*Exercise objective:* What you should output is the data below, unchanged in every character.
——————
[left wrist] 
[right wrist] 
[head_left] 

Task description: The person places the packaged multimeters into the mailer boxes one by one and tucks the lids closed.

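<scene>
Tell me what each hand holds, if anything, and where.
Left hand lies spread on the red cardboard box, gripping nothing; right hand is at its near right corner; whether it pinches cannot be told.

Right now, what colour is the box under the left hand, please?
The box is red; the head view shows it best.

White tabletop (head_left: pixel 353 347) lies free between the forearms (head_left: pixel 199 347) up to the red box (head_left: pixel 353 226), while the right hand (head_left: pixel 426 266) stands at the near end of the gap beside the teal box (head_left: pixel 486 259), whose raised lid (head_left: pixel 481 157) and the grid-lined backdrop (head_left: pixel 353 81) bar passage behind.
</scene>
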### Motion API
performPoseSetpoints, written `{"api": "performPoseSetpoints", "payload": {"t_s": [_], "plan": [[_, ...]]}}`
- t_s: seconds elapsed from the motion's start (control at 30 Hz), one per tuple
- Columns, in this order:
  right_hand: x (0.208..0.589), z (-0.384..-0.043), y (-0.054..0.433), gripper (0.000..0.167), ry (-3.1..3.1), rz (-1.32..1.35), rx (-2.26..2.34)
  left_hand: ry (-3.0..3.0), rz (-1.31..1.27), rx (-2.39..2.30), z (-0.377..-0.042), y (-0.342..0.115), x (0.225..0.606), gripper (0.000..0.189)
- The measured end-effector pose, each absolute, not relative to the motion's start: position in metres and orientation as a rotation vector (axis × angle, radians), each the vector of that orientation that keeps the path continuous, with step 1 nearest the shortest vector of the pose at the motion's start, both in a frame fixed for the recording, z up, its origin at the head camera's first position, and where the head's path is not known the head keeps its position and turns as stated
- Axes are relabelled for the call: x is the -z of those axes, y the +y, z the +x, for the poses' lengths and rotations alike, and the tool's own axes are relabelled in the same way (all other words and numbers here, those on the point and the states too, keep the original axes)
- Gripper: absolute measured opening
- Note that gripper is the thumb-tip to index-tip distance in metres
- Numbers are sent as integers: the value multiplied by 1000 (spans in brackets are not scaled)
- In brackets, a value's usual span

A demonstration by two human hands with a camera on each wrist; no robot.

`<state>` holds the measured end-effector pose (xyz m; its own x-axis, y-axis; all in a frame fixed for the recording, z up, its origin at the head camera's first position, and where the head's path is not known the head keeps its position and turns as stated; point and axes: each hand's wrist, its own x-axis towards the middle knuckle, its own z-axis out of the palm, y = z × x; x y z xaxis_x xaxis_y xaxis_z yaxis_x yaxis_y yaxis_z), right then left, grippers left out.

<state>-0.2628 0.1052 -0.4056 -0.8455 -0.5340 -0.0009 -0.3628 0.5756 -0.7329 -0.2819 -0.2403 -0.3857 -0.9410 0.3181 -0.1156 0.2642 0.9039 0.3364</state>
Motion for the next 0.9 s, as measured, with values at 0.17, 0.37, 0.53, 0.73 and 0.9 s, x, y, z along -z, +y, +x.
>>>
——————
*Output of the exercise:*
[left wrist] 
[right wrist] 
[head_left] 

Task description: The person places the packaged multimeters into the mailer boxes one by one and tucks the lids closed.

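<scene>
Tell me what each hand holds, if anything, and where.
Left hand lies spread on the red cardboard box, gripping nothing; right hand is at its near right corner; whether it pinches cannot be told.

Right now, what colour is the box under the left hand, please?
The box is red; the head view shows it best.

White tabletop (head_left: pixel 353 347) lies free between the forearms (head_left: pixel 199 347) up to the red box (head_left: pixel 353 226), while the right hand (head_left: pixel 426 266) stands at the near end of the gap beside the teal box (head_left: pixel 486 259), whose raised lid (head_left: pixel 481 157) and the grid-lined backdrop (head_left: pixel 353 81) bar passage behind.
</scene>
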### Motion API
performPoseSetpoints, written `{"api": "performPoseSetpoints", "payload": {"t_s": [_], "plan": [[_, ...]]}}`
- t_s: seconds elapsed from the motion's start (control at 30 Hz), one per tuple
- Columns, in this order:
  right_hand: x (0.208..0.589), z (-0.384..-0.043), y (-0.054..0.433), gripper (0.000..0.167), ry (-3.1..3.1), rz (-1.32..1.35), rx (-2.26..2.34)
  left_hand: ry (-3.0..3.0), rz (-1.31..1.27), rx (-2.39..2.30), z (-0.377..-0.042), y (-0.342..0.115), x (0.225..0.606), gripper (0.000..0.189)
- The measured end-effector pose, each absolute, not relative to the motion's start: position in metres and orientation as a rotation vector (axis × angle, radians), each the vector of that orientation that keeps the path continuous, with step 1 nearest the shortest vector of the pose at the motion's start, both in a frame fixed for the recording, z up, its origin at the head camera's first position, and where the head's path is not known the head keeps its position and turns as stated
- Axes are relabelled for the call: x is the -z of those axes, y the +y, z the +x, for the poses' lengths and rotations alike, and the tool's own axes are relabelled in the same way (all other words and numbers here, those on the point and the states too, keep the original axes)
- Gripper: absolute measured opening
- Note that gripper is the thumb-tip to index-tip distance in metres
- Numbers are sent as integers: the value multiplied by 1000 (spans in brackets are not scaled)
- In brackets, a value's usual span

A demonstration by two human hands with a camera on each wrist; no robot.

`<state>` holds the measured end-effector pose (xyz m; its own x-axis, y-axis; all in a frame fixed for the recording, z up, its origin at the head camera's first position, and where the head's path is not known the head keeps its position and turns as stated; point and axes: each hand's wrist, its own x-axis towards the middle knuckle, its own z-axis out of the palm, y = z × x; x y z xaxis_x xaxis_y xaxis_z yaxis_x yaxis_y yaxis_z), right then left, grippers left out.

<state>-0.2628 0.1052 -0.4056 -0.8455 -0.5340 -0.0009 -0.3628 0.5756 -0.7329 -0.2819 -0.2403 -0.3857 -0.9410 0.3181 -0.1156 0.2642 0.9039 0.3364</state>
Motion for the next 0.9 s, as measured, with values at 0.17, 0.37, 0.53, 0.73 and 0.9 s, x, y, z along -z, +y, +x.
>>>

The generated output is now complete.